B. Motion to Dismiss - 12(b)(6)
Defendant asserts three theories for dismissal: (1) Plaintiff has impermissibly split his claims across the federal and state-now consolidated-lawsuits; (2) Plaintiff failed to state claims for wrongful termination based on public policy, discrimination based on disability, retaliation related to his right to challenge such disability discrimination, and intentional infliction of emotional distress (IIED); and (3) res judicata. (ECF No. 69-1 at 1-2). Accordingly, based on one or more of the above theories, Defendant contends that Plaintiff's Complaint must be dismissed.
Responding in a similar fashion as he did to Defendant's first Motion to Dismiss, Plaintiff asserts defenses based on default and jurisdiction. To the extent he reasserts his arguments based on default, they fail for the same reasons stated above. Next, he argues that because his State case relies exclusively on state law, it should not be dismissed, but remanded because it is improperly before this Court. (ECF No. 77 at 3-4).

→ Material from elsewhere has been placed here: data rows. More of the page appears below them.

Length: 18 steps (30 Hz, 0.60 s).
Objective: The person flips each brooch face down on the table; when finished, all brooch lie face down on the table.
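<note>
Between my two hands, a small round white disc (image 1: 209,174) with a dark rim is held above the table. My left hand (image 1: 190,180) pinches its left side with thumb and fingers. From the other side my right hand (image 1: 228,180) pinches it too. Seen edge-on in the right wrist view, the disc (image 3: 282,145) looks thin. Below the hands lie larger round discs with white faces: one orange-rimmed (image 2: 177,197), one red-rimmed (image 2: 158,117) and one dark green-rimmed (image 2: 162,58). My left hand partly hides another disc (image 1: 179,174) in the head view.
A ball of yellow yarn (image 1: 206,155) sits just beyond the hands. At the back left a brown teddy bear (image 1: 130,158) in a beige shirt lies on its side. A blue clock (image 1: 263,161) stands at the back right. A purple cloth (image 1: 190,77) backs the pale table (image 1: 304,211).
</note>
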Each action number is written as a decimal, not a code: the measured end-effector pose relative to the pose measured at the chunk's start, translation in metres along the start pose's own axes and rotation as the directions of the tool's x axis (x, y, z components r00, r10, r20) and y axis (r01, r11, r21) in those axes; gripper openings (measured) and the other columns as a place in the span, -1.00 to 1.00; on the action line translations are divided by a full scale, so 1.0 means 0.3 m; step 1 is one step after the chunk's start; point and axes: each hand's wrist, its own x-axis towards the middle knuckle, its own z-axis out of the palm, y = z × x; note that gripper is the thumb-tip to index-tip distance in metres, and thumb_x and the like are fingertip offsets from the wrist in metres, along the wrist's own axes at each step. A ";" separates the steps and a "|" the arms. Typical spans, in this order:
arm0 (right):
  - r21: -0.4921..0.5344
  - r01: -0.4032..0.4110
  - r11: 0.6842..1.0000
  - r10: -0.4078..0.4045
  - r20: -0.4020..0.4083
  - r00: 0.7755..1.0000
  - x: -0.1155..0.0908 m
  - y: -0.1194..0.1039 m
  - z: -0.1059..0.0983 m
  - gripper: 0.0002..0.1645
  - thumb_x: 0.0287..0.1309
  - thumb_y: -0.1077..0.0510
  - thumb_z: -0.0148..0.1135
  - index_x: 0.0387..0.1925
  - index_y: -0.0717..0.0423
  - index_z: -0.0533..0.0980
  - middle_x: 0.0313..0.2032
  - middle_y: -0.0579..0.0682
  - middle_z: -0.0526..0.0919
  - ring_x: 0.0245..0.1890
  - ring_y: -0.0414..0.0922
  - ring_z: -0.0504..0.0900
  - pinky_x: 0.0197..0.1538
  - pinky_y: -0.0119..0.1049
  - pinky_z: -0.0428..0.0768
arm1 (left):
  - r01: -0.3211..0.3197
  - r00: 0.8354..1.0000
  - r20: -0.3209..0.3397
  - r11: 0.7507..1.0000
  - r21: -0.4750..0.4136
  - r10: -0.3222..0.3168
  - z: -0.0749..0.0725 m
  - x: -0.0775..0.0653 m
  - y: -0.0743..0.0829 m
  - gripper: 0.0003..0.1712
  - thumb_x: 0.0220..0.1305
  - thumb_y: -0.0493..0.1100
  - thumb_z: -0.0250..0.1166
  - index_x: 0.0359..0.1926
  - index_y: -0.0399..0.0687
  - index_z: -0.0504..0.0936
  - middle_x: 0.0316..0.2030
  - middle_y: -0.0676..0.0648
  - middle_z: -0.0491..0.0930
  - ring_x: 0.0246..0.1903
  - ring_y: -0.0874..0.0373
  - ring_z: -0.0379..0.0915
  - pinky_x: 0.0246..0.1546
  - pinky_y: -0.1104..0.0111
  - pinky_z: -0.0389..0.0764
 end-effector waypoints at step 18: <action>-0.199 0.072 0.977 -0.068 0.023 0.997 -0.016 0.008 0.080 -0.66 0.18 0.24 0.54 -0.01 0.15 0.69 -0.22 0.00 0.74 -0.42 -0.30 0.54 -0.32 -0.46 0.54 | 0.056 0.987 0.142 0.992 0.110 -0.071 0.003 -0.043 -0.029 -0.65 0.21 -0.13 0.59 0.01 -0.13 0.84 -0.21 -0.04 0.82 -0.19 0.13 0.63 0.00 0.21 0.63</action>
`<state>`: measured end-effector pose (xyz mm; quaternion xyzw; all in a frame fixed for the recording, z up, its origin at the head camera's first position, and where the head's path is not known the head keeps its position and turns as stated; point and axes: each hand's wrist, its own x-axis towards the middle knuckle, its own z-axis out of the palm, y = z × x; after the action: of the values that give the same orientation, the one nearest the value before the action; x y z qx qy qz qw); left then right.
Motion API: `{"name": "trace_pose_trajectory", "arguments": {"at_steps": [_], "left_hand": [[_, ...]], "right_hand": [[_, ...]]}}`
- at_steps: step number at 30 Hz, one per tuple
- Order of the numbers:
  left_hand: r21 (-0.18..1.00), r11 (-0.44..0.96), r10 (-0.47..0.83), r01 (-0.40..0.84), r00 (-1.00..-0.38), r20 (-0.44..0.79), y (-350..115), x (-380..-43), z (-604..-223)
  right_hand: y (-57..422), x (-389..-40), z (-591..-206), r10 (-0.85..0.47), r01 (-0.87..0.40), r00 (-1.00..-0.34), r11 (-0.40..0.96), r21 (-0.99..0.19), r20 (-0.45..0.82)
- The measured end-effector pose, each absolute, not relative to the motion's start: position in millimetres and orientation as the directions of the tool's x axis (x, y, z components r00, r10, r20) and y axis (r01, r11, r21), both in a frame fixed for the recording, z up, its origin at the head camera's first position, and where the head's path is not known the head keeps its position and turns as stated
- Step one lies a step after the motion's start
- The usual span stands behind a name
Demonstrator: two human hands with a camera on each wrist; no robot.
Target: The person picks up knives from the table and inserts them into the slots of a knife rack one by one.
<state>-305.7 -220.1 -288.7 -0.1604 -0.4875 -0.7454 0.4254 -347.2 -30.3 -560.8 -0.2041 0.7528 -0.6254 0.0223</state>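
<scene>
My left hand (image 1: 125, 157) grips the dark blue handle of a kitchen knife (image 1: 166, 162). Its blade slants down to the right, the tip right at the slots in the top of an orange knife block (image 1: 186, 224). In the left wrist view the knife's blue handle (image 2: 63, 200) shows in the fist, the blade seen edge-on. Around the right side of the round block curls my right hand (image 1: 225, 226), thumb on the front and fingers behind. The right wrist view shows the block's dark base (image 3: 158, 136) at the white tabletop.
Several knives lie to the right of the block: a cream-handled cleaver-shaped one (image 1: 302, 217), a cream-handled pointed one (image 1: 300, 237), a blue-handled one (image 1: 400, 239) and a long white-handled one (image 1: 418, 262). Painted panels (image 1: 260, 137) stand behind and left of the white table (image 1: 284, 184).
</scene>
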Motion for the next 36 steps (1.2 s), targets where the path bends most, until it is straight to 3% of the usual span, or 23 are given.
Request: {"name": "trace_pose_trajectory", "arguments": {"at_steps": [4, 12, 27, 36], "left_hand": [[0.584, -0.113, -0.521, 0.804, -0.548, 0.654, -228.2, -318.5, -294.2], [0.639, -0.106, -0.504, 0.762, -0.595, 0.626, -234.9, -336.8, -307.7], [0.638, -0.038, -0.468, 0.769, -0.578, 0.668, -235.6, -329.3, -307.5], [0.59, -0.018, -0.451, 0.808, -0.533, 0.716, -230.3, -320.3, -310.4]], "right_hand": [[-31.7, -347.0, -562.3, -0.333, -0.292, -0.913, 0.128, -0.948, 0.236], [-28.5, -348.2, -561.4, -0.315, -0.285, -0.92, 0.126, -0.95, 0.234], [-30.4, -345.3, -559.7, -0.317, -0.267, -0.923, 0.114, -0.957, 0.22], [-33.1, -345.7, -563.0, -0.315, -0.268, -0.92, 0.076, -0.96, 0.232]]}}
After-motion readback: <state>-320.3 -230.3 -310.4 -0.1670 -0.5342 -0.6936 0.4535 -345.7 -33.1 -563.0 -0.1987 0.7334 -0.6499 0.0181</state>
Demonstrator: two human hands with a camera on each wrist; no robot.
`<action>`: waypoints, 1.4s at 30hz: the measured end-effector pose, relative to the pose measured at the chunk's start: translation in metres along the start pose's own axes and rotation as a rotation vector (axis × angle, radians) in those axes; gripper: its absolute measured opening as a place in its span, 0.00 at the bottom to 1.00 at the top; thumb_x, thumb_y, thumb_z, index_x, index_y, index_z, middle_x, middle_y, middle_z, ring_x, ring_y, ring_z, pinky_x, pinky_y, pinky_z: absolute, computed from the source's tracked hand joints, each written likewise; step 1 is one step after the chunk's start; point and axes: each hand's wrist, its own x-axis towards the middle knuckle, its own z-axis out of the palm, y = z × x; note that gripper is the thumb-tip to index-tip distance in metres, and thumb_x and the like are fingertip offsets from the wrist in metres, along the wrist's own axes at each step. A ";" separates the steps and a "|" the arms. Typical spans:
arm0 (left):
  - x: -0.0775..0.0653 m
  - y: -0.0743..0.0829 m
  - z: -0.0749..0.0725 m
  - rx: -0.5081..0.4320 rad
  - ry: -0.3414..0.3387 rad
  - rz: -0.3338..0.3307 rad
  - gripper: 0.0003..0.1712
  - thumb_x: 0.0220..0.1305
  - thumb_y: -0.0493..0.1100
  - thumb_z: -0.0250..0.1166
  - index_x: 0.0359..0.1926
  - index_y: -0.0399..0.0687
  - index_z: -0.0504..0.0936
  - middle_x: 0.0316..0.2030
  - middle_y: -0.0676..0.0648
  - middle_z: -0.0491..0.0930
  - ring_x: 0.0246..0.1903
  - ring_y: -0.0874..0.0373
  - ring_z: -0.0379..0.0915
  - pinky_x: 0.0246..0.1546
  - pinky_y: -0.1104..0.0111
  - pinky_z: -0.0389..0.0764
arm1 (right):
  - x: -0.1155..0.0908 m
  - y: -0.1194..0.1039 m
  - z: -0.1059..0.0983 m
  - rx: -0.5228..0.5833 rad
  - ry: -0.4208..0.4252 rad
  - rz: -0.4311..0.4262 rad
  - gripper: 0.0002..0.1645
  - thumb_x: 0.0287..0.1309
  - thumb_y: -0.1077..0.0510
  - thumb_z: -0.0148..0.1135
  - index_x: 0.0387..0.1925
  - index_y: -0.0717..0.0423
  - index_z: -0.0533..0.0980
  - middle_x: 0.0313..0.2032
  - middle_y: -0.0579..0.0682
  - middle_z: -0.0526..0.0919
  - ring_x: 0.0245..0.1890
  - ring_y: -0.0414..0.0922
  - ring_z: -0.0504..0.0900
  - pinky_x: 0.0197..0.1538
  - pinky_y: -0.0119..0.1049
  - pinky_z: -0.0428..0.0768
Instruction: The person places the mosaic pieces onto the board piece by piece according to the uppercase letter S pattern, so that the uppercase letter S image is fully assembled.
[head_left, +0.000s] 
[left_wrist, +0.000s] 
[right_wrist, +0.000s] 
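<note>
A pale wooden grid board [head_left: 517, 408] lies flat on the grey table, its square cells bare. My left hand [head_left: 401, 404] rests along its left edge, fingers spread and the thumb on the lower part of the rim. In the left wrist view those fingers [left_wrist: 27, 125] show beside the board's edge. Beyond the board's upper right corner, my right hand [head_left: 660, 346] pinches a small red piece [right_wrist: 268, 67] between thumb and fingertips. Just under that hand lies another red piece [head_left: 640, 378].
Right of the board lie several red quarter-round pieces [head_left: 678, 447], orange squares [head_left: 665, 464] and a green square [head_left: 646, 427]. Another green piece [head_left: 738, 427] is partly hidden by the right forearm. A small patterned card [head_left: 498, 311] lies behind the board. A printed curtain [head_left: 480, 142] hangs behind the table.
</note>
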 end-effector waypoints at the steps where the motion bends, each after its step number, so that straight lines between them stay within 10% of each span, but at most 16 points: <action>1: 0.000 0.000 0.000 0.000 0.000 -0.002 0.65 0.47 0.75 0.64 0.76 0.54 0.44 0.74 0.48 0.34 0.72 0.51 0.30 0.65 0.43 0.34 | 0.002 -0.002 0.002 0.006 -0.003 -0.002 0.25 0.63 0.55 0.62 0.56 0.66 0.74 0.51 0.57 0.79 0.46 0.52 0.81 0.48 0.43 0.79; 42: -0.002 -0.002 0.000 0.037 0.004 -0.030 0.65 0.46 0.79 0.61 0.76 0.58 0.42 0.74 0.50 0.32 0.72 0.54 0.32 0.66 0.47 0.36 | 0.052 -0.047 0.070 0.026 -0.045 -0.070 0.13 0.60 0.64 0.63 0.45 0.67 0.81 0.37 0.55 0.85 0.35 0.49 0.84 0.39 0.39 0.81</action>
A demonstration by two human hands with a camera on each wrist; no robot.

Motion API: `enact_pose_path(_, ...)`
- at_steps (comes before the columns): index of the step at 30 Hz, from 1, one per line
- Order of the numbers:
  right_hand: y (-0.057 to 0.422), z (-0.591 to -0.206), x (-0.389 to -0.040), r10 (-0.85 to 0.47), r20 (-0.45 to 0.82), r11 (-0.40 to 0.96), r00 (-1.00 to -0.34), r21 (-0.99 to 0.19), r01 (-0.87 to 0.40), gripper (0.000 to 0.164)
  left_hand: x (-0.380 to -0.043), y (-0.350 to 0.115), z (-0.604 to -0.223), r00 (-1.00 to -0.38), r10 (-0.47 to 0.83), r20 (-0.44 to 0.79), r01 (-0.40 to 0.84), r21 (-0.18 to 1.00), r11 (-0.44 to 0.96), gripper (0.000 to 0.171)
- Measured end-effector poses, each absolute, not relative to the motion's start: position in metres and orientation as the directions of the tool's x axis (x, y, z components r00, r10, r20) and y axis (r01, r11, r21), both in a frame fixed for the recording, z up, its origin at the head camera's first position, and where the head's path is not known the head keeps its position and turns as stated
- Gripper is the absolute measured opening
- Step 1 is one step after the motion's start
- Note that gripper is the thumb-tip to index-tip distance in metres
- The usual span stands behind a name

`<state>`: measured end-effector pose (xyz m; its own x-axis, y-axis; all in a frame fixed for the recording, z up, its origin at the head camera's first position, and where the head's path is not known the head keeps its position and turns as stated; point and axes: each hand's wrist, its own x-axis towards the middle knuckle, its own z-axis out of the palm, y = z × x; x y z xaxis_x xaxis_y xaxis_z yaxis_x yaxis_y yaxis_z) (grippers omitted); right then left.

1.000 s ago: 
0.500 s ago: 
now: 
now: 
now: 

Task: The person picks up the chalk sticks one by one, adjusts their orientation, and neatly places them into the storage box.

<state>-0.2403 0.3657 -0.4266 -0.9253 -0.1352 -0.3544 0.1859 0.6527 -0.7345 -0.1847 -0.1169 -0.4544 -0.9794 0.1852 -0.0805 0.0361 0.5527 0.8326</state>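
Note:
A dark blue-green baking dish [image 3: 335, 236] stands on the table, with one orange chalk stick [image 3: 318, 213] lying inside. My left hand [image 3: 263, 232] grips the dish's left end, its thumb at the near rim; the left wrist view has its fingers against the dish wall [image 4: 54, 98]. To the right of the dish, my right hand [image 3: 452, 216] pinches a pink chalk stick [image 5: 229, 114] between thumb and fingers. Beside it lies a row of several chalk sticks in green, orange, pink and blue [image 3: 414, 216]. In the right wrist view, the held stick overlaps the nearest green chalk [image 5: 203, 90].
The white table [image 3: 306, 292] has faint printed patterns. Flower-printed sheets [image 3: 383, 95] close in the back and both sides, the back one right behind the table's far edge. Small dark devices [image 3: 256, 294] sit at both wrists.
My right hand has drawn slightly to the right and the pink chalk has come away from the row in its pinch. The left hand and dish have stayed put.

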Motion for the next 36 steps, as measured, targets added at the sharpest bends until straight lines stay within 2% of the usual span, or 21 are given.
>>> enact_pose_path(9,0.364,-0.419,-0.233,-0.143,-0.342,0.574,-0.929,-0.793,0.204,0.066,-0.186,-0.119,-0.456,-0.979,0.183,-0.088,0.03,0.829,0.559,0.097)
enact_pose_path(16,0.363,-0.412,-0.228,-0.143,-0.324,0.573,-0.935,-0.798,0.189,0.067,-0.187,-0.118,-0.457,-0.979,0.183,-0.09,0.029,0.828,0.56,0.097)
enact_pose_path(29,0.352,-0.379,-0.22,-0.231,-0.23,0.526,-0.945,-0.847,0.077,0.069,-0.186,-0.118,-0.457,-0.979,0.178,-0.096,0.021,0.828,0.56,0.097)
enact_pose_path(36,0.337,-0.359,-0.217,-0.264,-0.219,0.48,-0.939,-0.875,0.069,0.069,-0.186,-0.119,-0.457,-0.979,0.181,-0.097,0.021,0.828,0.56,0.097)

Plaintiff filed an omnibus Response to Defendant's Motion to Dismiss. (See ECF No. 77). It is not clear, however, whether he intended his arguments concerning Default and Service of Process to operate as defenses to both Motions to Dismiss. (See id.). It does seem clear, though, that his defense concerning jurisdiction was meant solely to defend the Motion to Dismiss his State case.
Before this Court begins its review of Defendant's Motion to Dismiss (ECF No. 69), it will first address Plaintiff's arguments regarding jurisdiction. Following this analysis, the Court will proceed to Defendant's contentions that: (i) Plaintiff failed to state a claim; (ii) his case is barred by res judicata; and (iii) this case should otherwise be dismissed because he impermissibly split his claims. Notably, other than his arguments mentioned above, Plaintiff does not substantively respond to Defendant's Motions to Dismiss. (See id.).
1. Plaintiff's Defense
Plaintiff's jurisdictional attack fails for the same reason his previous Motion to Remand failed: this Court has original jurisdiction over the claims asserted in the State case. Though Plaintiff is correct that each of his claims arise under state law (See ECF No. 77 at 4), he misapprehends the concept of diversity jurisdiction. As this Court found in a previous Opinion and Order (See ECF No. 65), “the Court has diversity jurisdiction because Mr. Asamoah and Amazon are citizens of different states, and Mr. Asamoah has alleged more than $75,000 in damages.” (See id. at 8) (applying 28 U.S.C. §§ 1332(a), 1441(a)). And though the Court was analyzing his Complaint in the Federal case, the factual allegations supporting the State case are identical to that previously filed action. (Compare ECF No. 1, Complaint, with 2:21-cv-00003, ECF No. 5, Complaint). When considering the amount of damages Plaintiff seeks ($25,000,000) and that the parties are identical to the first action, the analysis holds. Thus, Plaintiff's argument that Defendant erroneously removed this action is not well-taken.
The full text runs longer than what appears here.